Problem to solve:
Only the lines in the entries below from the line with "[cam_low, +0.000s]" to the line with "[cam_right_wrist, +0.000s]", both included, belong in the answer, transcribed exactly and without pictures.

Records for this task:
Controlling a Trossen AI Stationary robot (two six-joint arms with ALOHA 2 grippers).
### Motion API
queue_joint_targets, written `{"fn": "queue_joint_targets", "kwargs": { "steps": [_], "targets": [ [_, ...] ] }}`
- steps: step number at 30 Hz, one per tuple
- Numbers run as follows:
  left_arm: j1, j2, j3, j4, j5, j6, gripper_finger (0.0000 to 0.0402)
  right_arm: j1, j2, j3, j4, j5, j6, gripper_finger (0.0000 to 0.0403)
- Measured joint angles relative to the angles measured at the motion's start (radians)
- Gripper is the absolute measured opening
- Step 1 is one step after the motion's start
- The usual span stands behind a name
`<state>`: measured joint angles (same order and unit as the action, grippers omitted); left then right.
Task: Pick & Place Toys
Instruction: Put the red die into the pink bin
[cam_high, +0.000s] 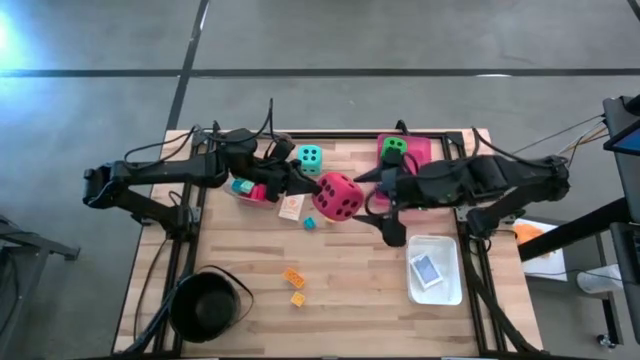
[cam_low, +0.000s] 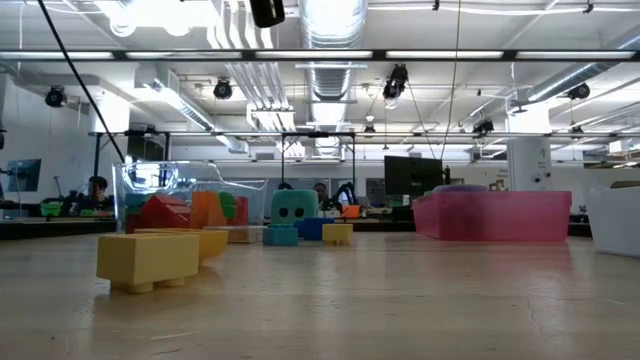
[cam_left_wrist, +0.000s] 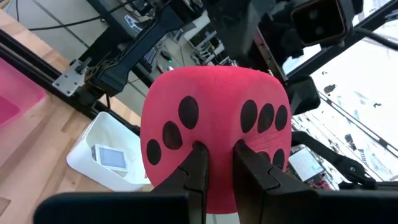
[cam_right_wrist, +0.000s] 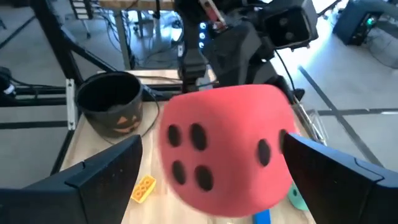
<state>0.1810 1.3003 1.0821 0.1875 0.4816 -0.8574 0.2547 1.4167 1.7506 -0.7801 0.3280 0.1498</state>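
The pink-red soft die (cam_high: 338, 196) with black dots hangs above the middle of the table, and my left gripper (cam_high: 312, 188) is shut on it from the left. My right gripper (cam_high: 372, 205) comes from the right, open wide. In the right wrist view its two fingers stand on either side of the pink-red die (cam_right_wrist: 227, 155). A teal die (cam_high: 310, 156) sits on the table at the far side. A green die (cam_high: 393, 147) lies in the pink tray (cam_high: 420, 152). Small blocks (cam_high: 292, 277) and a card (cam_high: 290, 207) lie on the wood. My left gripper pinches the die's soft skin (cam_left_wrist: 219, 134) between its two fingers, where two dotted faces meet; the skin is dented in there. The fingers (cam_left_wrist: 194, 163) come level from the table's left. The die sticks out beyond them, lifted clear of the table. My right gripper: whether its fingers (cam_right_wrist: 298, 155) touch the die's sides, I cannot tell.
A clear tray (cam_high: 250, 188) with coloured blocks stands under my left arm. A white tray (cam_high: 448, 285) holding a card is at the near right. The round black pot (cam_high: 208, 305) stands at the near left. A yellow block (cam_low: 150, 260) lies close to the low camera.
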Motion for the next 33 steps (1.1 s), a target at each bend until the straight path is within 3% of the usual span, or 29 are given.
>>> {"fn": "queue_joint_targets", "kwargs": {
  "steps": [24, 28, 33],
  "targets": [
    [-0.001, 0.0, 0.0, 0.06, 0.043, 0.022, 0.0034, -0.076, 0.088, 0.067, -0.046, -0.085, -0.057, 0.0376],
    [-0.001, 0.0, 0.0, 0.071, 0.041, 0.021, 0.0029, -0.08, 0.088, 0.067, -0.044, -0.068, -0.059, 0.0337],
    [-0.002, 0.0, 0.0, 0.085, 0.042, 0.015, 0.0029, -0.095, 0.098, 0.065, -0.048, -0.068, -0.04, 0.0232]
  ]
}}
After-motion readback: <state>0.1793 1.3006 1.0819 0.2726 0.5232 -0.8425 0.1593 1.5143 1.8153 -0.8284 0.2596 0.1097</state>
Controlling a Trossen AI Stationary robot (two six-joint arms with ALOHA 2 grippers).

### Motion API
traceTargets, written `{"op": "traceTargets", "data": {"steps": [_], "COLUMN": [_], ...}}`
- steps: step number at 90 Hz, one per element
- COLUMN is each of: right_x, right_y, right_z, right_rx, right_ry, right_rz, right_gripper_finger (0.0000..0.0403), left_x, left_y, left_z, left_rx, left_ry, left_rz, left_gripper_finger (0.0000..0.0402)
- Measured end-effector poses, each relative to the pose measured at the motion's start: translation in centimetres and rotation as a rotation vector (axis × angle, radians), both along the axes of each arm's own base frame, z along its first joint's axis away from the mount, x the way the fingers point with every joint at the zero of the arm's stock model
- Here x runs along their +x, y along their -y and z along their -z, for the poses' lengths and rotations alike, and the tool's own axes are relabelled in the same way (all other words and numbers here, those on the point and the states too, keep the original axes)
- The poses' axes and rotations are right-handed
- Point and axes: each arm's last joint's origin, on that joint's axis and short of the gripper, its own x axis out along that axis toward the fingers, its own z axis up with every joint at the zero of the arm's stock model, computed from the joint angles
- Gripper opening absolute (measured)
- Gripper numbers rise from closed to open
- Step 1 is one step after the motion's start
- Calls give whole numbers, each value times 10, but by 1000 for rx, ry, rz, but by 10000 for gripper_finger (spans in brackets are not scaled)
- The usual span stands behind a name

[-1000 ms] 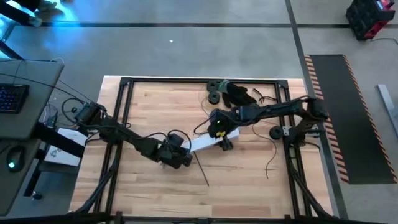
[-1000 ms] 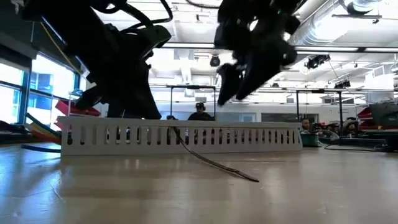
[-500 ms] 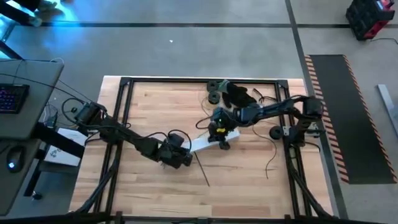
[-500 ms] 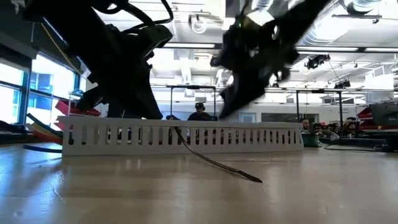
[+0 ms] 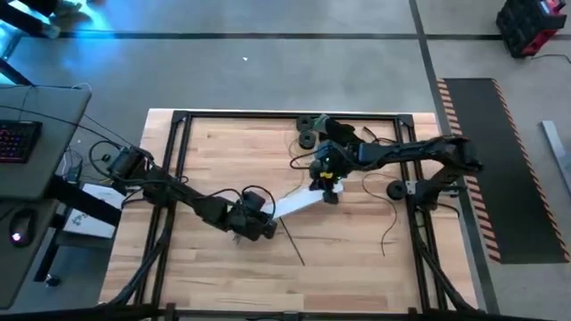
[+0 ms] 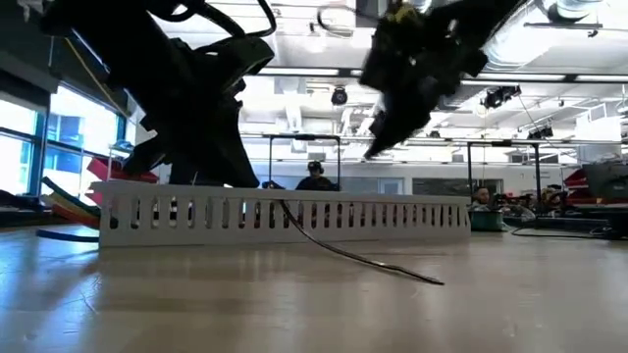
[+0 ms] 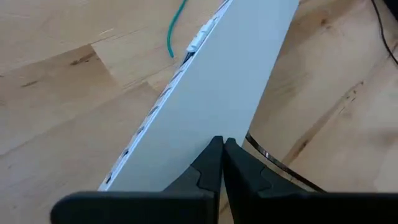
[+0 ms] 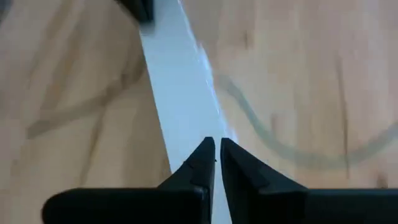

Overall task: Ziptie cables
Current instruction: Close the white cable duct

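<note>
- Cables are scarcely visible: one thin wire (image 6: 363, 257) trails over the table (image 5: 214, 285) nearest the low camera, and a green end (image 7: 175, 32) shows beside the white slotted strip (image 5: 299, 203).
- Left tool (image 5: 259, 225) sits at the strip's near end, fingers together, tips touching it.
- Right tool (image 5: 328, 185) hangs above the strip's far end, fingers nearly together.
- Black heap (image 5: 337, 134) lies at the far edge.
</note>
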Motion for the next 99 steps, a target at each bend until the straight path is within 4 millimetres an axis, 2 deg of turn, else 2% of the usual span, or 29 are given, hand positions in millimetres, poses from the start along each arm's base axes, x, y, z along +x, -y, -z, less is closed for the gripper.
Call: {"op": "traceTargets", "data": {"steps": [11,20,27,41,52,61,67,81,92,99], "right_x": [-17,-26,-31,-29,-29,-27,-30,-40,-51,-53], "right_y": [7,9,11,10,8,11,10,1,-14,-20], "right_z": [26,45,51,42,21,-8,-16,-15,13,27], "right_rx": [16,-2,25,74,63,9,7,137,228,232], "right_ry": [-49,-21,-1,6,21,98,71,-26,-147,-163], "right_rz": [36,75,113,135,128,129,134,19,-73,-92], "right_gripper_finger": [1,0,0,0,0,0,0,0,0,0], "left_x": [0,1,2,-1,-5,-12,-17,-30,-38,-41], "left_y": [0,2,2,2,-2,-10,-16,-29,-41,-47], "left_z": [0,-1,-1,-8,-20,-30,-39,-59,-60,-51], "left_rx": [2,-5,-9,-26,-33,-25,-5,1,-14,-53], "left_ry": [3,8,8,8,-2,-20,-19,-28,-88,-149], "left_rz": [6,28,48,81,121,114,90,19,-66,-76], "left_gripper_finger": [0,0,0,0,0,0,0,0,0,0]}}
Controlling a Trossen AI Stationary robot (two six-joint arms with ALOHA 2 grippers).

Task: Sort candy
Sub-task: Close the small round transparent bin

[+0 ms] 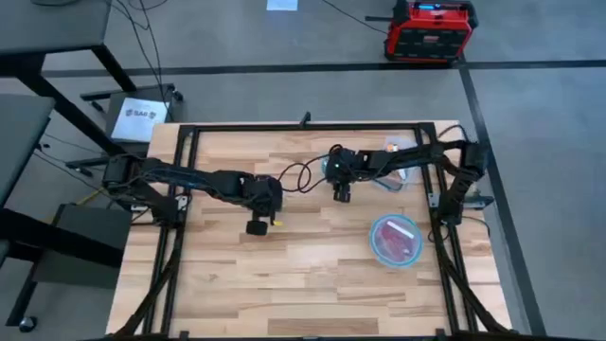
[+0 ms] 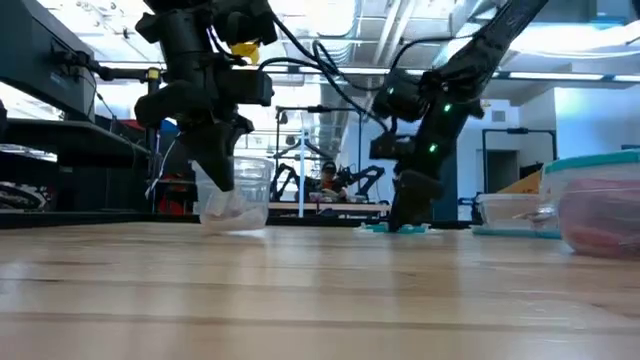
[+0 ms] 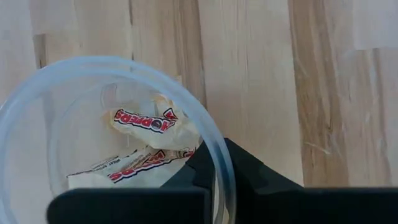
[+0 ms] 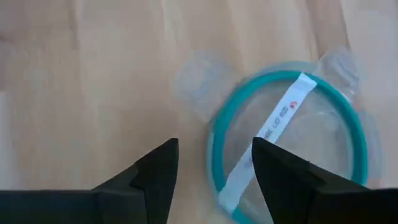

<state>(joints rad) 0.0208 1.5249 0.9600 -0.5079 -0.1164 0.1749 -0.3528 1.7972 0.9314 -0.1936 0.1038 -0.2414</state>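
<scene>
A: Left gripper (image 1: 256, 227) sits low over the middle-left of the table (image 1: 284, 275), right at a clear round cup (image 3: 93, 124).

B: And the wrist view shows why: its fingers (image 3: 205, 168) are closed on the cup's rim, one inside the wall and one outside, pinching the clear plastic between them.

A: Candy in there too. Two pale wrappers with red lettering (image 3: 146, 121) lie on the cup's bottom, one above the other, the lower one partly behind the finger.

B: From table height the cup (image 2: 235, 190) stands upright on the wood, with the pale sweets (image 2: 225, 208) showing through its wall.

A: Over to the right gripper (image 1: 342, 195), near the table's centre toward the far edge. Its fingers (image 4: 155, 174) stand well apart, gripping nothing.

B: Just ahead of them lies a clear lid with a teal ring (image 4: 292, 137) and a white sticker strip across it, flat on the wood.

A: And front right, a teal-rimmed container (image 1: 395, 239) holds reddish contents, probably more candy, though that's hard to make out from up there.
</scene>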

Solution to the exercise:
[cam_low, +0.000s] 
[cam_left_wrist, +0.000s] 
[cam_right_wrist, +0.000s] 

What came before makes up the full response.